Posted to j-dev@xerces.apache.org by John Ward - XML Core Development <Jo...@ireland.sun.com> on 2000/08/01 17:50:07 UTC

Possible bug in Xerces?

Hi,

I have encountered a problem with the Xerces-j parser on a particular file. I 
have done a CVS bringover of the apache xerces source and built it.
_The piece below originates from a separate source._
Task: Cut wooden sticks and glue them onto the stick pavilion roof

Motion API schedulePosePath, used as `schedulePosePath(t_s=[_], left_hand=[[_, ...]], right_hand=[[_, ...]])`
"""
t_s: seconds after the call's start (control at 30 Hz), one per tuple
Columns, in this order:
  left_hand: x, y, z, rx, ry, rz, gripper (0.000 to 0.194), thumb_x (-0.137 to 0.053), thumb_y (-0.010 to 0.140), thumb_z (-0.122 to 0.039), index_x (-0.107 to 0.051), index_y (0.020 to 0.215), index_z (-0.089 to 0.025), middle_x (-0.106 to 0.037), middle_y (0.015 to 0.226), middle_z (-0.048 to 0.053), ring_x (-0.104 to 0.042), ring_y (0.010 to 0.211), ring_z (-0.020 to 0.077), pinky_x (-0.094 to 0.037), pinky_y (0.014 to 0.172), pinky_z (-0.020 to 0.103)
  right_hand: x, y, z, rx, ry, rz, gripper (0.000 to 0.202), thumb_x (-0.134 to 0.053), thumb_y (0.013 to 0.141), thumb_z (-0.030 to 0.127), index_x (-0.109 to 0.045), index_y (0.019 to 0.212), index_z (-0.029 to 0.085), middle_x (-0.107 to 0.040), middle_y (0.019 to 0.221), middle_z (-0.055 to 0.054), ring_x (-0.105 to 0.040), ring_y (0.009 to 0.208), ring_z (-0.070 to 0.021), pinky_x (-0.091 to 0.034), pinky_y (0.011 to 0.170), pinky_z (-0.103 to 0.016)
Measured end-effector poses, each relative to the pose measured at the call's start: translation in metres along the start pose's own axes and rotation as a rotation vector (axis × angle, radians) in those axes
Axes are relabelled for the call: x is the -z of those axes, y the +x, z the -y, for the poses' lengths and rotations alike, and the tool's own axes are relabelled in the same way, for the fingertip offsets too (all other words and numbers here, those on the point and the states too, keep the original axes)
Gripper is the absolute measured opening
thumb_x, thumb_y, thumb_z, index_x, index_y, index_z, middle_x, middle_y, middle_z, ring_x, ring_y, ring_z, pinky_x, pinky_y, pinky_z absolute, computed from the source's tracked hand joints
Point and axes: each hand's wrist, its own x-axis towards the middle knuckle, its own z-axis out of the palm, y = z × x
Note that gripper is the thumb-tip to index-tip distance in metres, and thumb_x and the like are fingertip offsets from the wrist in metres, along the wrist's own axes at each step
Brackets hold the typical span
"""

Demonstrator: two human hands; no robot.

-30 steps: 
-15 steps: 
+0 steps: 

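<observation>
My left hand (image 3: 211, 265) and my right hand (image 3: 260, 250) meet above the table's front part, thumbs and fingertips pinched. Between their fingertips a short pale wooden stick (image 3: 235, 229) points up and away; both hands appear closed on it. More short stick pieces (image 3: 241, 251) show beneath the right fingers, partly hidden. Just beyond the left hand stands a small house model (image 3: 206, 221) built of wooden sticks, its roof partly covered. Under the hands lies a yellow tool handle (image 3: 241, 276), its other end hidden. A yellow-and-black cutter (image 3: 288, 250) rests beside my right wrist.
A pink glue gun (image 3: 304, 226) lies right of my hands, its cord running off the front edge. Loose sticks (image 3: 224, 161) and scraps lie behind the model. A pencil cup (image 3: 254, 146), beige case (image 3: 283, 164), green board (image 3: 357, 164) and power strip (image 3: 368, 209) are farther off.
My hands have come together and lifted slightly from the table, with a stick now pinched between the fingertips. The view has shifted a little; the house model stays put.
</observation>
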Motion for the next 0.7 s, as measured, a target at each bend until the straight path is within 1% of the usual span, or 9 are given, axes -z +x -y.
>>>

However when 
I run one of the sample applications over the following file:

<!DOCTYPE doc [
<!ELEMENT doc (#PCDATA)>
]>
<doc>£</doc>

I get the following error:


[Fatal Error] test.xml:5:1: The element type "doc" must be terminated by the 
matching end-tag "</doc>".
org.xml.sax.SAXException: Stopping after fatal error: The element type "doc" 
must be terminated by the matching end-tag "</doc>".
        at java.lang.Throwable.fillInStackTrace(Native Method)
        at java.lang.Throwable.fillInStackTrace(Compiled Code)
        at java.lang.Throwable.<init>(Compiled Code)
        at java.lang.Exception.<init>(Exception.java:42)
        at org.xml.sax.SAXException.<init>(SAXException.java:45)
        at 
org.apache.xerces.framework.XMLParser.reportError(XMLParser.java:1001)
        at 
org.apache.xerces.framework.XMLDocumentScanner.reportFatalXMLError(XMLDocumentSc
anner.java:634)
        at 
org.apache.xerces.framework.XMLDocumentScanner$ContentDispatcher.endOfInput(XMLD
ocumentScanner.java:1457)
        at 
org.apache.xerces.framework.XMLDocumentScanner.endOfInput(XMLDocumentScanner.jav
a:417)
        at 
org.apache.xerces.validators.common.XMLValidator.sendEndOfInputNotifications(XML
Validator.java:448)
        at 
org.apache.xerces.readers.DefaultEntityHandler.changeReaders(DefaultEntityHandle
r.java:1006)
        at 
org.apache.xerces.readers.XMLEntityReader.changeReaders(XMLEntityReader.java:168
)
        at 
org.apache.xerces.readers.UTF8Reader.changeReaders(UTF8Reader.java:182)
        at org.apache.xerces.readers.UTF8Reader.scanContent(Compiled Code)
        at 
org.apache.xerces.framework.XMLDocumentScanner$ContentDispatcher.dispatch(Compil
ed Code)
        at org.apache.xerces.framework.XMLDocumentScanner.parseSome(Compiled 
Code)
        at org.apache.xerces.framework.XMLParser.parse(XMLParser.java:861)
        at org.apache.xerces.framework.XMLParser.parse(XMLParser.java:900)
        at sax.SAXCount.print(SAXCount.java:152)
        at sax.SAXCount.main(Compiled Code)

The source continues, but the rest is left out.